Seems the reason this is so awful is that the incoming data is exactly
presorted, meaning that the tree structure that ginInsertEntry() is
trying to build degenerates to a linear list (ie, every new element
becomes the right child of the prior one).  So the processing becomes
O(N^2) up till you reach maintenance_work_mem and flush the tree.  With
a large setting for maintenance_work_mem it gets spectacularly slow.

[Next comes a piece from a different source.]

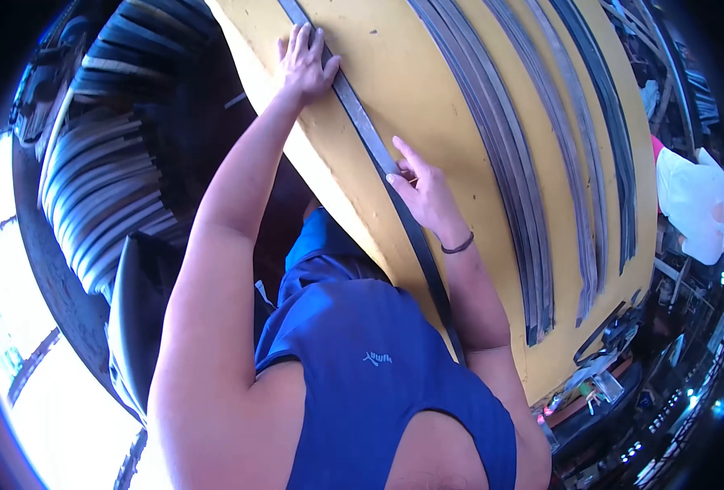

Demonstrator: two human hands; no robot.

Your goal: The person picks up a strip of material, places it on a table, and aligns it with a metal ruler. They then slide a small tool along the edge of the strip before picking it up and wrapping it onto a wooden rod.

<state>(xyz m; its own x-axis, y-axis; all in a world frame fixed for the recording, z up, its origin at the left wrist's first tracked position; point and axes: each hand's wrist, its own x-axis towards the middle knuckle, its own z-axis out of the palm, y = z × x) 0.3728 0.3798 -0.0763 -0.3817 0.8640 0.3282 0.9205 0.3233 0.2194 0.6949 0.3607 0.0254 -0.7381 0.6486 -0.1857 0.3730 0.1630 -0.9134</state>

Yes, this is probably the same issue I bumped into a while ago:

http://archives.postgresql.org/message-id/49350A13.3020105@xxxxxxxxxxxxxxxx

I think a reasonable solution for this might be to keep an eye on
maxdepth and force a flush if that gets too large (more than a few
hundred, perhaps?).  Something like this:

    /* If we've maxed out our available memory, dump everything to the index */
+   /* Also dump if the tree seems to be getting too unbalanced */
-   if (buildstate->accum.allocatedMemory >= maintenance_work_mem * 1024L)
+   if (buildstate->accum.allocatedMemory >= maintenance_work_mem * 1024L ||
+       buildstate->accum.maxdepth > DEPTH_LIMIT)
    {

The new fast-insert code likely will need a similar defense.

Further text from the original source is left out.